__Assignment__
Copy each line of the records that includes "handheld".
········
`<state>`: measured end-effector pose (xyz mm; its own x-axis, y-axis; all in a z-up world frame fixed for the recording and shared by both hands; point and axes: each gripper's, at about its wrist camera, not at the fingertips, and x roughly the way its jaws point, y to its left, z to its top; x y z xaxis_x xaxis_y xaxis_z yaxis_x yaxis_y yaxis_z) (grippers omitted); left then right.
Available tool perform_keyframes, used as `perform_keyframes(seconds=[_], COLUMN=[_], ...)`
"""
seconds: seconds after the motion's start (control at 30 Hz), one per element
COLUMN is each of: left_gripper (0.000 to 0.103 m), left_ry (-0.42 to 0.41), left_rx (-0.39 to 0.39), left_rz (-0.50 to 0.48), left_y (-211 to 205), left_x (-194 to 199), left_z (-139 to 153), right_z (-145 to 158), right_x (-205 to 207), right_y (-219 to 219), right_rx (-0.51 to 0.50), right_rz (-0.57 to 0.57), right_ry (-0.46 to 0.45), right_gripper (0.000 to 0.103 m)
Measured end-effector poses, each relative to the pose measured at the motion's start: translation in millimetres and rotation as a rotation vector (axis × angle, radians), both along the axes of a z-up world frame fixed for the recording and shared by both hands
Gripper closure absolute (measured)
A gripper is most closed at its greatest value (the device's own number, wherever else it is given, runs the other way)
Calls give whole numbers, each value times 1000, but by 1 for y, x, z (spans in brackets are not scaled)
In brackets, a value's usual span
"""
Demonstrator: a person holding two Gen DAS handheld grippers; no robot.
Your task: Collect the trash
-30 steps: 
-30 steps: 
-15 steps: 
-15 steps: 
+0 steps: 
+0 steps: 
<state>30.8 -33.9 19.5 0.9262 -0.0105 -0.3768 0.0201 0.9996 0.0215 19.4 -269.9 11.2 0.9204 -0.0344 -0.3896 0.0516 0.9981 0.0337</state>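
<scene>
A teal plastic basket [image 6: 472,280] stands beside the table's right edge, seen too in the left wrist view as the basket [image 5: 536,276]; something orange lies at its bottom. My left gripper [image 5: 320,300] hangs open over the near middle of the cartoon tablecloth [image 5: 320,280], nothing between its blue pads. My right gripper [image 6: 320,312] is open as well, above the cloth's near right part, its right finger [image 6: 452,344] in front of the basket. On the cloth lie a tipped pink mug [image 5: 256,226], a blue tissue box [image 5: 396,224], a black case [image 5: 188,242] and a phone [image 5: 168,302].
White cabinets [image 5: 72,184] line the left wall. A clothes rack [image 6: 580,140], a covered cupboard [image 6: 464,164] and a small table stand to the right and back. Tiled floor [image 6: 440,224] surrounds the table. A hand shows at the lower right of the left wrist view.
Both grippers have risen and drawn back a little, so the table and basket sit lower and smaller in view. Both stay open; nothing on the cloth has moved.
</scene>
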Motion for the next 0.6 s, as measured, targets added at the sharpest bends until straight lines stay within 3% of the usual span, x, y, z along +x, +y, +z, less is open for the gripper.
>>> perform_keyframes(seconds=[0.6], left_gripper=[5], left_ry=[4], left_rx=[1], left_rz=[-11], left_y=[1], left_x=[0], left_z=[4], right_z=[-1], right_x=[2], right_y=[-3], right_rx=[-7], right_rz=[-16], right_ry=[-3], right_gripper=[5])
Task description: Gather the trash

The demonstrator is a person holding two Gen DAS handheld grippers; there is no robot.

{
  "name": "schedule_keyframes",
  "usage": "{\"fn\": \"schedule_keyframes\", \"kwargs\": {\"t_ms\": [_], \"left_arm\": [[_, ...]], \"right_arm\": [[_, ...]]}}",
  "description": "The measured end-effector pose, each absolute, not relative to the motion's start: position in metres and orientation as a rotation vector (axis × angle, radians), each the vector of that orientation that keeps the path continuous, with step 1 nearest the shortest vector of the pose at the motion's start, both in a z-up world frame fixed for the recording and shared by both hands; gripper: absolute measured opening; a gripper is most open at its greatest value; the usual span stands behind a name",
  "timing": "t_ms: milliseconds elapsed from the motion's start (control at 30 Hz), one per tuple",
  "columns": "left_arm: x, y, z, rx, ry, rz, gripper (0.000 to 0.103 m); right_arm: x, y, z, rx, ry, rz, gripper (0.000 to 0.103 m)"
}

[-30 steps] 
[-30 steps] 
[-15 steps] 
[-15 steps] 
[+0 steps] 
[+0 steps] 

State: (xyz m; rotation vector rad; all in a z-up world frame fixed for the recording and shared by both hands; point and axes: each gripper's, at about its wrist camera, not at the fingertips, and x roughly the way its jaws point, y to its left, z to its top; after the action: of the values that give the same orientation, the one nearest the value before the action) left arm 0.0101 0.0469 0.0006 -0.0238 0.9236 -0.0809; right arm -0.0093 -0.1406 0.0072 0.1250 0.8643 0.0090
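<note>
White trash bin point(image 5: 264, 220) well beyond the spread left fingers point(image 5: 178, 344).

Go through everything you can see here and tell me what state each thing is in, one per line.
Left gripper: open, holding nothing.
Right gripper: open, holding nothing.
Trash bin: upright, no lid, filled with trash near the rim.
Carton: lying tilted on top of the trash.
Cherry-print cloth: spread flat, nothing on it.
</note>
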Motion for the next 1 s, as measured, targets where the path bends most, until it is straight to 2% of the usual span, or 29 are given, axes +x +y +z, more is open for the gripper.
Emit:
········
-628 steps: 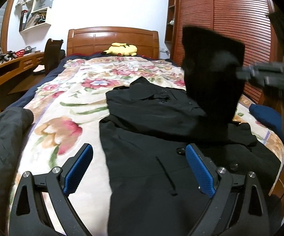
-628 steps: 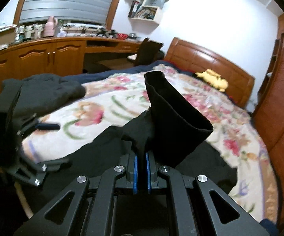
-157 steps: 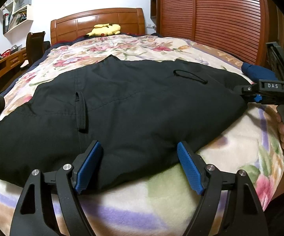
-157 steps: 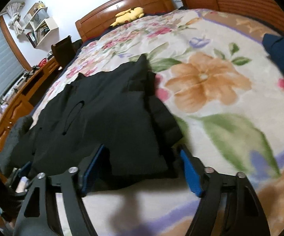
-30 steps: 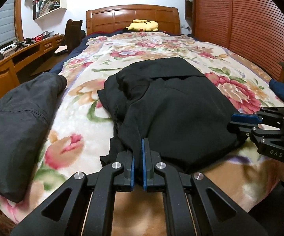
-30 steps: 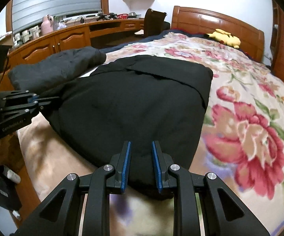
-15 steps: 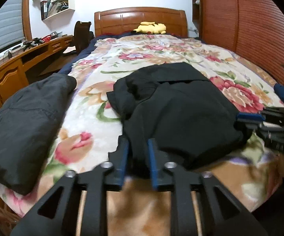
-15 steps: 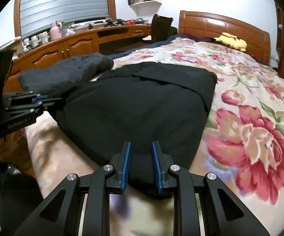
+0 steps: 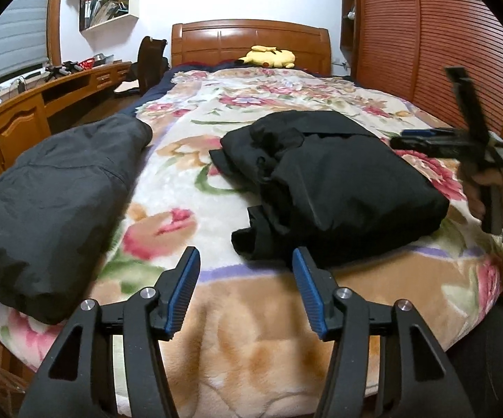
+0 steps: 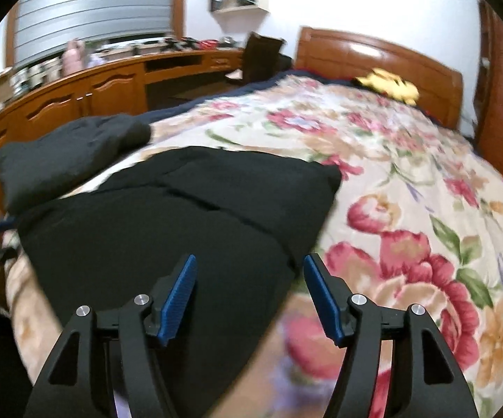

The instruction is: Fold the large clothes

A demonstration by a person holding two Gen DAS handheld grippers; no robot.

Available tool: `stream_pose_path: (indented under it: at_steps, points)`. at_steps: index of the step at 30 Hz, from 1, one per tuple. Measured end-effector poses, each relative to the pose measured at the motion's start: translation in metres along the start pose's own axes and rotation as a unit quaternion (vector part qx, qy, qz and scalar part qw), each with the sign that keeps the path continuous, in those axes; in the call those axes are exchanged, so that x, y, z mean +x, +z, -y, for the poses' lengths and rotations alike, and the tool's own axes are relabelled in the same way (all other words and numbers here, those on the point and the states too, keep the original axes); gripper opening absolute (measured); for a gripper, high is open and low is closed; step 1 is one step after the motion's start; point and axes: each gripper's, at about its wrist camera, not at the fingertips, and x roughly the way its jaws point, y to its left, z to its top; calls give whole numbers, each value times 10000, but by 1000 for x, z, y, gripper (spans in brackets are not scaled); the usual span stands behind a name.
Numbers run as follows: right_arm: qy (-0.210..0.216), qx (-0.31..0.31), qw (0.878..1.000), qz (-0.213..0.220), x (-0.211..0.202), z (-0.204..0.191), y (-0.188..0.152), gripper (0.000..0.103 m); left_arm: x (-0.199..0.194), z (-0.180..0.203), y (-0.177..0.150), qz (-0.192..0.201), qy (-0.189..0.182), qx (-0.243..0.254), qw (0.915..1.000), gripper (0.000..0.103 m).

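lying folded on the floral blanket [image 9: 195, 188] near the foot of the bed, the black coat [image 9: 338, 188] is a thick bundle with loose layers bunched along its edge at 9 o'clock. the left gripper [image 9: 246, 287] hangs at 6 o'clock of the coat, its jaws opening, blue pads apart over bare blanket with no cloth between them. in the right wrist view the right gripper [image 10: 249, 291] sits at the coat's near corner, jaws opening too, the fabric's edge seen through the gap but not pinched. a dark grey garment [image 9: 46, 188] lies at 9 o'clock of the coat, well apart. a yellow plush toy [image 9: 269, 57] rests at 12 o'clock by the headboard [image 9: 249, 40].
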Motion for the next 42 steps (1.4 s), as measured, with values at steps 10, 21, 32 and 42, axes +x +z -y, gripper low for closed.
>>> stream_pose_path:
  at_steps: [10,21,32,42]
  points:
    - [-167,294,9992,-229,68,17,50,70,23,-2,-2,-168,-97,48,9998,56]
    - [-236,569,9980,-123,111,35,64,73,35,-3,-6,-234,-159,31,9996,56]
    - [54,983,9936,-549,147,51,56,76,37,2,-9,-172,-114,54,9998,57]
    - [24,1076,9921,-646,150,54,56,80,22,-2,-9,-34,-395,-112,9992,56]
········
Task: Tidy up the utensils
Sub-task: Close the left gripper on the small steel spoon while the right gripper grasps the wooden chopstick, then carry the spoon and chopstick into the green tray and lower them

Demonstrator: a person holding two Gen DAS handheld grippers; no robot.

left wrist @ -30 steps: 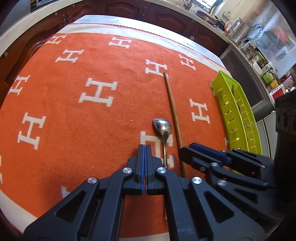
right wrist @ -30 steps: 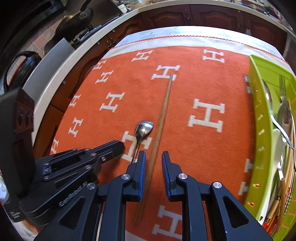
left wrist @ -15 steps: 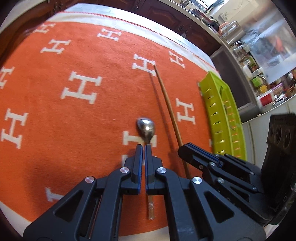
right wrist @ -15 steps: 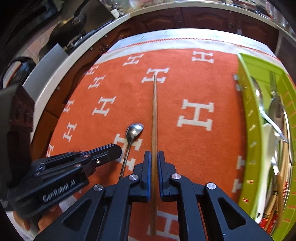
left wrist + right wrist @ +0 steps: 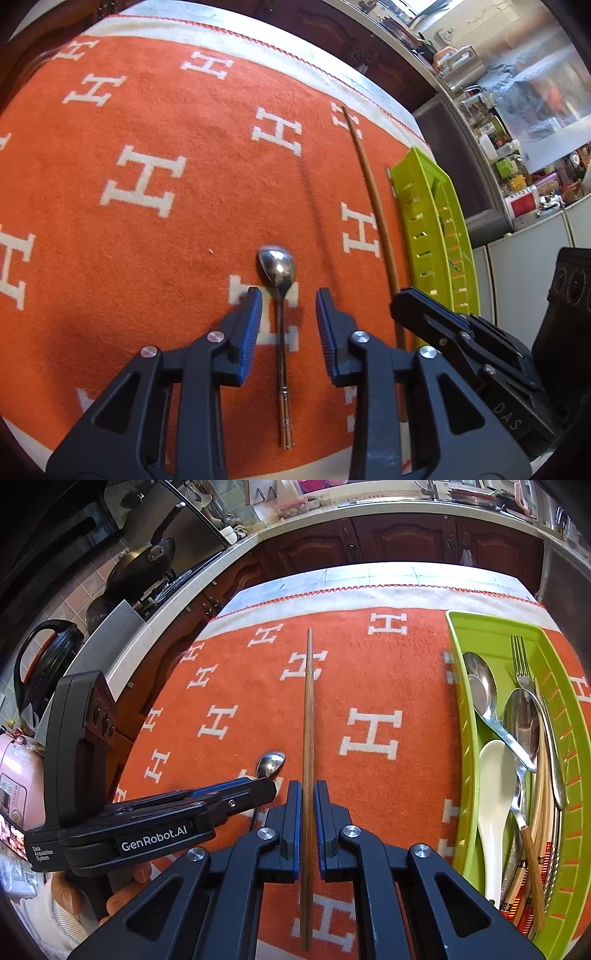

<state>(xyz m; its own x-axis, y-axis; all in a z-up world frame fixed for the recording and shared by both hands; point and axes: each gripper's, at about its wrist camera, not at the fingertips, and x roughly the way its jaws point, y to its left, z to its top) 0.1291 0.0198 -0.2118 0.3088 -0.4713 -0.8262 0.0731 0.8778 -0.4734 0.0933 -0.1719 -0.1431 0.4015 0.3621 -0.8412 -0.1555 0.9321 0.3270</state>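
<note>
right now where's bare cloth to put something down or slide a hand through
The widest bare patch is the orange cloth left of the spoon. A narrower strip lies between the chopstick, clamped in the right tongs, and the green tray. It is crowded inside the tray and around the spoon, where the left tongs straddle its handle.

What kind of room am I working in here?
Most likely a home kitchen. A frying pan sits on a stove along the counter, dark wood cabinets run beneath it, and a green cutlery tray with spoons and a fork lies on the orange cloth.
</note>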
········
__Exercise answer__
Demonstrator: a person holding two Gen DAS handheld grippers; no robot.
The demonstrator is a person holding two Gen DAS handheld grippers; there is no robot.
A demonstration by a person holding two Gen DAS handheld grippers; no robot.
Demonstrator: a person holding two Gen DAS handheld grippers; no robot.

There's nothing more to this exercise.